While we are on the subject workfare is making things worse.
e.g. one pizza company took 100 workfarers thats 100 people working for their JSA in ONE company.
And people who say in one breath that they want people off benefits and then in the next breath approve of workfare just prove the point that they want poor people punished. Because workfare doesnt get people off benefits. It depresses the labour market.

retrorita · 25/03/2013 21:00

"marriage break up meant homelessness, joblessness and single parenthood."

My marriage break up meant the same for me as well. Although thanks to SMI I haven't had to face the homeless issue yet.

Soon to change under UC though

OP posts:
CloudsAndTrees · 25/03/2013 21:14

UC is intended to stop people being better off on benefits than they are in work. If people choose to be one benefits and be worse off, then they can do so, that's up to them. But once UC is fully implemented, then hopefully work really will pay, even after work related expenses are taken into account. I think that's a good thing.

SneezingwakestheJesus · 25/03/2013 21:17

And what about the people who don't choose it? They'll be punished along with the few who view it as a lifestyle choice. Normal honest families who have been a victim of bad circumstances will have their lives ruined.

LadyBeagleEyes · 25/03/2013 21:19

What fucking work, CloudsandTrees?

CloudsAndTrees · 25/03/2013 21:20

Its not that they will be punished, although I realise they will find things difficult.

How else do you make work pay if things aren't difficult if you don't have work?

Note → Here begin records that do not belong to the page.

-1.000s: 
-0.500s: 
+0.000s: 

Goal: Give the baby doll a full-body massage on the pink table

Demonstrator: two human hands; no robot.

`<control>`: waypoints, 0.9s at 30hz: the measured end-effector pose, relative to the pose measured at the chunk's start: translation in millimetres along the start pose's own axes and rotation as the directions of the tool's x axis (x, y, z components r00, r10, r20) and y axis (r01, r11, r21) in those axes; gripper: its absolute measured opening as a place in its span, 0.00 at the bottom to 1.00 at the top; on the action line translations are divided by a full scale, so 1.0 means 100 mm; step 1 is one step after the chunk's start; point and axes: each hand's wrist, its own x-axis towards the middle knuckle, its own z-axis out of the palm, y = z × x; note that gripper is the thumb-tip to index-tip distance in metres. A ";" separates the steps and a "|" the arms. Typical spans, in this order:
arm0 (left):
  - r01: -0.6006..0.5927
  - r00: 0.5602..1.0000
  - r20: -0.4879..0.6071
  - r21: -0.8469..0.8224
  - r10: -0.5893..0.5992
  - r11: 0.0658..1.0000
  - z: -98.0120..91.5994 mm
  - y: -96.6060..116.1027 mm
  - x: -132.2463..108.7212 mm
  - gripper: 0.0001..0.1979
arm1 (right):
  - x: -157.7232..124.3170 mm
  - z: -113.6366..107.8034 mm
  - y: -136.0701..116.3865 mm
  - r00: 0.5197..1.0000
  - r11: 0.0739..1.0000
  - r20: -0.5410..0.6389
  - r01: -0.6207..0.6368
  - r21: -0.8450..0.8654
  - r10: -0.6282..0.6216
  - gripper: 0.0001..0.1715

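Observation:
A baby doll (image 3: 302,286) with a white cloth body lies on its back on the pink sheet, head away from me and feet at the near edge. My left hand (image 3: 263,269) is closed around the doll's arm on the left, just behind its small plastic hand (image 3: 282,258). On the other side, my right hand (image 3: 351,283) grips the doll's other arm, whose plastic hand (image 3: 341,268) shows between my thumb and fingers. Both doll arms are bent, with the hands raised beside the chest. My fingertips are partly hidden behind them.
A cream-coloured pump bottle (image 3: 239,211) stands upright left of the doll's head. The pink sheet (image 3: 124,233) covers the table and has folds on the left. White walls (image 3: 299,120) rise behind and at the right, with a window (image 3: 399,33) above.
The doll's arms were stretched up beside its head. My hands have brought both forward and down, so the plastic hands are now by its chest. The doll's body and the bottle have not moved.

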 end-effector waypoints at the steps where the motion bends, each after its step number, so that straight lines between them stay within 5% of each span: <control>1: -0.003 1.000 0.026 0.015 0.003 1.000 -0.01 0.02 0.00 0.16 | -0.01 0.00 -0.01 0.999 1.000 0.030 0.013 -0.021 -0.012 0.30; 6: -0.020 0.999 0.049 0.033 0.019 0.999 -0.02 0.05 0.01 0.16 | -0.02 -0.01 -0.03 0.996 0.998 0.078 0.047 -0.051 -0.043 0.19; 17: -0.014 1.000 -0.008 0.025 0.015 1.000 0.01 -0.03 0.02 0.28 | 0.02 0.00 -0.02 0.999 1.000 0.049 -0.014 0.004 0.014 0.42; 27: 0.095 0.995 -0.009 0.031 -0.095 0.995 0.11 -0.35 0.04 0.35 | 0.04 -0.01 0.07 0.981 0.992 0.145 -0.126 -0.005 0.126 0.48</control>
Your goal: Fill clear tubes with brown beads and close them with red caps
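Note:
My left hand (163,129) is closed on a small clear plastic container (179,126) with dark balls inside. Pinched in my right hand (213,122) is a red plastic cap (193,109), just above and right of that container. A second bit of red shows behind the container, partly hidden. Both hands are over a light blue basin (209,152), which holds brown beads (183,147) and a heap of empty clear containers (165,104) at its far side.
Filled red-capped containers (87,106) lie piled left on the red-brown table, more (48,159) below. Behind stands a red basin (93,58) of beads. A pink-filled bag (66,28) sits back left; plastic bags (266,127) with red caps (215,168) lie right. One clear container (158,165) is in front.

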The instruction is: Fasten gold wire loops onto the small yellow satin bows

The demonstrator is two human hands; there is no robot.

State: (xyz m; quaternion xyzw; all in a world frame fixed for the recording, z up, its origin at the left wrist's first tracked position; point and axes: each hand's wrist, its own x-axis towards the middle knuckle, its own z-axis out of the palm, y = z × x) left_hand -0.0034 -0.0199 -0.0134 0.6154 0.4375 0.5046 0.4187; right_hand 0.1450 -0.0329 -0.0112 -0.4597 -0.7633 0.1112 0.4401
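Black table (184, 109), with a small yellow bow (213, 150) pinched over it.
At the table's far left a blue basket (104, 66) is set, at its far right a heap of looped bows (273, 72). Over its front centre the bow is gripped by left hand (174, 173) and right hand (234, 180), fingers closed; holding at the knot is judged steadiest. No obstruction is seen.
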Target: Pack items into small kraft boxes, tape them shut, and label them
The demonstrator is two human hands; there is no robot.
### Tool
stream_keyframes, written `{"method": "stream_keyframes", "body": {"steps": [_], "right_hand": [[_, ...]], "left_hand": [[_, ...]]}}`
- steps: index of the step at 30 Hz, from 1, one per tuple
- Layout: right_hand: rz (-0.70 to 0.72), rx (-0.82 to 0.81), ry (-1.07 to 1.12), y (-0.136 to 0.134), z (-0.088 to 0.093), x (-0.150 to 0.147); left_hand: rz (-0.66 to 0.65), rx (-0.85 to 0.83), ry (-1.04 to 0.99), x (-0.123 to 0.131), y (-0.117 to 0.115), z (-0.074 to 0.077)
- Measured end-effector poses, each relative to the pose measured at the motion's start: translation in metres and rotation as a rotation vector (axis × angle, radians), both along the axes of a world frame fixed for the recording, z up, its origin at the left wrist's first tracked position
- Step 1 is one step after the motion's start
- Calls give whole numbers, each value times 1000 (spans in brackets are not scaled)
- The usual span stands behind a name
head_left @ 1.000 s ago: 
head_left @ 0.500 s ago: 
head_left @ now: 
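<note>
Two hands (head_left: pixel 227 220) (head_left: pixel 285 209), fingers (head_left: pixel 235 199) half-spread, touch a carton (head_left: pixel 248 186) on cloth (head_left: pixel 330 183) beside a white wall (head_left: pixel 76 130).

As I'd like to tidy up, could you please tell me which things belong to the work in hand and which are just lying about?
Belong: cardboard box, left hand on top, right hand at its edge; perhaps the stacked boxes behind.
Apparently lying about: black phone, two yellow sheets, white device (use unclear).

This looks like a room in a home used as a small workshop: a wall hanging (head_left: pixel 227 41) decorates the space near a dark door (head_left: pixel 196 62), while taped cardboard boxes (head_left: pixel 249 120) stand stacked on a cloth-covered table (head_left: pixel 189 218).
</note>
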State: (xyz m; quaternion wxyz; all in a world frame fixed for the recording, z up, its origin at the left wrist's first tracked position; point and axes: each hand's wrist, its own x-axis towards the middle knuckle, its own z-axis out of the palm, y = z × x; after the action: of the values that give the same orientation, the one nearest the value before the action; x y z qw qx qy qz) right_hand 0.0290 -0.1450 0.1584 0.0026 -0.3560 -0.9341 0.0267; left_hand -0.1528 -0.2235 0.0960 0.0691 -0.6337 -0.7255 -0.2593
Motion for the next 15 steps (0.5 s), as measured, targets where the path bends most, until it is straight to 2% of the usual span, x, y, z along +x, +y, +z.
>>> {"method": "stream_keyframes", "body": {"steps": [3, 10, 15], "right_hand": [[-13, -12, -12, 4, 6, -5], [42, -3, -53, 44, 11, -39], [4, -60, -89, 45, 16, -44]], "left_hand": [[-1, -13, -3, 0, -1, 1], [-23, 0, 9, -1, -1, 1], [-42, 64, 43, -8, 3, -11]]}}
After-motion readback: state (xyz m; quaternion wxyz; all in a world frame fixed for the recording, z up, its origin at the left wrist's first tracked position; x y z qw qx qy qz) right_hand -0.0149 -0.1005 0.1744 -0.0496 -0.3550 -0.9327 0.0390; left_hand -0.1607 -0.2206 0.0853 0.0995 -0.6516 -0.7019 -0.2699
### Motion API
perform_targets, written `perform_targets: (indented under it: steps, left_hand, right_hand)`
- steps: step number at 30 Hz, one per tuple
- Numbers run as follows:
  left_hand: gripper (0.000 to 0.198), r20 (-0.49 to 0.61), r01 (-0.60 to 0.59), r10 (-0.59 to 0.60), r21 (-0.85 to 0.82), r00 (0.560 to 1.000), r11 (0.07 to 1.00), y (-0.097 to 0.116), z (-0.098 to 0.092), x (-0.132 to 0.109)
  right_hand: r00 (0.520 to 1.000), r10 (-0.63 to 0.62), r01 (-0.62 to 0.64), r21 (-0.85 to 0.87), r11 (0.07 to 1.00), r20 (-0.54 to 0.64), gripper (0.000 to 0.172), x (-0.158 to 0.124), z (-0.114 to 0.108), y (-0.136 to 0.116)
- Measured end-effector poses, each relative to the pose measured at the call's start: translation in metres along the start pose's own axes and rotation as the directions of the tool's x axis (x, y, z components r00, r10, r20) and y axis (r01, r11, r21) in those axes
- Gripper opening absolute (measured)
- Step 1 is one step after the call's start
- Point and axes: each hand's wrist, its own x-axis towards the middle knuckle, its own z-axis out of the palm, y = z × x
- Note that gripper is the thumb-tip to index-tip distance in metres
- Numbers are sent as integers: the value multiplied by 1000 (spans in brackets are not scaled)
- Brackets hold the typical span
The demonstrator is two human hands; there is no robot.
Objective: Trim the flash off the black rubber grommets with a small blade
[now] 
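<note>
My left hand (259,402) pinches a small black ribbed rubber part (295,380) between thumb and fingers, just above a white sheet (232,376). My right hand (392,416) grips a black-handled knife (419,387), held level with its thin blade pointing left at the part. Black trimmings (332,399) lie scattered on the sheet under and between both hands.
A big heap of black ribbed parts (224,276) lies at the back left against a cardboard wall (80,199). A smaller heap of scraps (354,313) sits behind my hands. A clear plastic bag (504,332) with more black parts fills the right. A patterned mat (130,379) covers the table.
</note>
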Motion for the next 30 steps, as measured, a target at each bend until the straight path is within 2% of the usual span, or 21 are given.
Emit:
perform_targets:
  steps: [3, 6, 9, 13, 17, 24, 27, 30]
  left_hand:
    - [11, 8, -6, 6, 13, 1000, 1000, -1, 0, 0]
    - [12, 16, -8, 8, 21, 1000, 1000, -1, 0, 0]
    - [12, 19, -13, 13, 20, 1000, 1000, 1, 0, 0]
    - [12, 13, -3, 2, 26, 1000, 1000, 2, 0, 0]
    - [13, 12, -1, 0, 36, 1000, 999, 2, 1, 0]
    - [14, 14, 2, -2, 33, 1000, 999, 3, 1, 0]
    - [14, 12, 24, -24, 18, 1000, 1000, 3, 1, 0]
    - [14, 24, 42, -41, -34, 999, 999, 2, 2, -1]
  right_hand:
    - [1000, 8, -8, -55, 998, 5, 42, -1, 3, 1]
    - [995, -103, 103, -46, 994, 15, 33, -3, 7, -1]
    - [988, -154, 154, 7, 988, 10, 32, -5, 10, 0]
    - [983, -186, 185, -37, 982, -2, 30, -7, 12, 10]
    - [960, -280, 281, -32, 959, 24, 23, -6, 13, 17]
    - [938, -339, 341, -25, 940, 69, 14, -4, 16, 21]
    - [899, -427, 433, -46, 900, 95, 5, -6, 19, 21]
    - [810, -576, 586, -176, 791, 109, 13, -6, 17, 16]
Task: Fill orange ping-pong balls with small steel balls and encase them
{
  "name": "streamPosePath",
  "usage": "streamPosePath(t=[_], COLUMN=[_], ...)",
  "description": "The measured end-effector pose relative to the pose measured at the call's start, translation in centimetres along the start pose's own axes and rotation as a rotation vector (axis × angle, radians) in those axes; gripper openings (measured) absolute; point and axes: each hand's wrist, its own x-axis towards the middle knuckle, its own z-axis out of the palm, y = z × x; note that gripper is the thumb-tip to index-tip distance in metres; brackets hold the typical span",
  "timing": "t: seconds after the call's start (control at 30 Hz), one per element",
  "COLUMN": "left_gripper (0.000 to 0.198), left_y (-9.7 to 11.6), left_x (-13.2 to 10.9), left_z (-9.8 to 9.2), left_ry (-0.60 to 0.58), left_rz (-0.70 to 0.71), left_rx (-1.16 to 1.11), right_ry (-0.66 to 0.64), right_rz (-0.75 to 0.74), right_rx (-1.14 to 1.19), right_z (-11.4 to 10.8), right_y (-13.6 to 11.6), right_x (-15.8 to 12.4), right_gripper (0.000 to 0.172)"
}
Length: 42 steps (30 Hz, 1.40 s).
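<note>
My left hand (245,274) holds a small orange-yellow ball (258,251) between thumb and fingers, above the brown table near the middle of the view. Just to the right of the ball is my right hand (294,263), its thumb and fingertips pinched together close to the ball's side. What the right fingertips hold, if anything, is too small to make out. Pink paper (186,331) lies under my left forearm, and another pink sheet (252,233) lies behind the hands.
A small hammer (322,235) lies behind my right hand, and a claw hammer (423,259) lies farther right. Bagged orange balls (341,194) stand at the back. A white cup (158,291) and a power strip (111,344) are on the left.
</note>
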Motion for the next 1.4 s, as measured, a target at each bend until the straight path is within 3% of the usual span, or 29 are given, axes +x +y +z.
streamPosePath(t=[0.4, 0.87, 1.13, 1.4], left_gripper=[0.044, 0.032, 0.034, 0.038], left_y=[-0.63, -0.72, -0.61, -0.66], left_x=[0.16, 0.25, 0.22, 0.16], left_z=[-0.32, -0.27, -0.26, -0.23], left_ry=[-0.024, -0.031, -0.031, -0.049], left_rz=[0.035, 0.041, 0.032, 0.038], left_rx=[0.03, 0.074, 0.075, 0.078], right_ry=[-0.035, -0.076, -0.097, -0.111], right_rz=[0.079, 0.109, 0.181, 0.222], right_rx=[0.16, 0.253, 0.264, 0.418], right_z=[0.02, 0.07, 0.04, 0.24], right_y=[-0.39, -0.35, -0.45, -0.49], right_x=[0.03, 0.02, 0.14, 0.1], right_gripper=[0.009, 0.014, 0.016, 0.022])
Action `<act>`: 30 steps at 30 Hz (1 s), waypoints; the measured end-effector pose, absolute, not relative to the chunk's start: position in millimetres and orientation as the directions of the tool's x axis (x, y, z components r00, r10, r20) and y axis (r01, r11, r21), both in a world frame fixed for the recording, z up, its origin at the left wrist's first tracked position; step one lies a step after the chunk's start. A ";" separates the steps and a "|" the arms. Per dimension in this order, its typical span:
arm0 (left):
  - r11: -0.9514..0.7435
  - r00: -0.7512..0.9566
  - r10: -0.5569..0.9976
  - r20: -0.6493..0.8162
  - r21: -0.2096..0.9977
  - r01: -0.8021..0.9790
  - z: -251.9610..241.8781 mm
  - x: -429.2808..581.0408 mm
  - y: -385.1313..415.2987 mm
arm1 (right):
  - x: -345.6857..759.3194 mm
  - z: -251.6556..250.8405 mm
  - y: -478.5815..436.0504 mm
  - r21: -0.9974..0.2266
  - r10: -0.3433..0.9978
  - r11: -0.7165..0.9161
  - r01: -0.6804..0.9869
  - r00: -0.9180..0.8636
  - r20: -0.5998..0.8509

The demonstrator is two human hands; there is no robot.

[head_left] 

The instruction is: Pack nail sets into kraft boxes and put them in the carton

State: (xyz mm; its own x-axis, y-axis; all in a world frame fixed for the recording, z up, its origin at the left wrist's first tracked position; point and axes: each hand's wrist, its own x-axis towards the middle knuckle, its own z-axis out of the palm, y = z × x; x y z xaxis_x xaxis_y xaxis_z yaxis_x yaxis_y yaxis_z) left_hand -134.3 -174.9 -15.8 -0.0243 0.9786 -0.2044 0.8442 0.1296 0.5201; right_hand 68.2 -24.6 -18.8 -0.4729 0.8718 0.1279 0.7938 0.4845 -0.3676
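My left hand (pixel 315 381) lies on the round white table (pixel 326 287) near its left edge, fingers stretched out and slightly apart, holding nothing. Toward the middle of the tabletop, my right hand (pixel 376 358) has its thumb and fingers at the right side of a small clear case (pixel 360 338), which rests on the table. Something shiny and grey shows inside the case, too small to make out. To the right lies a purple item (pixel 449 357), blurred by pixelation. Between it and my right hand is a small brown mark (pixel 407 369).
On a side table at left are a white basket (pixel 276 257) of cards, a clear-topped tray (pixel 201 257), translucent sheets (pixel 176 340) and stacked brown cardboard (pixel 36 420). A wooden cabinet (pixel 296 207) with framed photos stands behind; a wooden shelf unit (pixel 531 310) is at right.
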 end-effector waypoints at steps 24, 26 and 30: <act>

SneezingwakestheJesus · 25/03/2013 21:24

I would count potential homelessness, being unable to eat etc as punishment for being out of work. You do realise that the majority of people on benefits would love to be working and to earn their own money but the jobs just aren't there?

FasterStronger · 25/03/2013 21:31

Well except in the last boom work didn't pay as UK nationals didnt do jobs EU workers were willing to and remained claiming.

There was always going to be a consequence of that.

retrorita · 25/03/2013 21:33

Is it safe to leave on overnight as that is just genius? I despise making breakfast.

OP posts:
retrorita · 25/03/2013 21:33

Wrong thread Blush

OP posts:
mumofweeboys · 25/03/2013 21:40

What is worrying is the fact it will be paid monthly and the housing benefit part wont be paid directly to the landlord. Anyone else see private rentals refusing to take benefits if there is no guarentee of getting their money anymore and pay day lenders cashing in.

LadyBeagleEyes · 25/03/2013 22:15

Does anyone remember the poll tax riots?
It's now even worse than even then, the bedroom tax is the poll tax in another form, the universal credits will affect the unemployed and all those on minimum wage who work their arses off and we're walking into it blindly.
Oh and the bankers will still get their bonuses.
I kind of wish I was back in the 70's and 80's again, because there seemed to be genuine outrage then.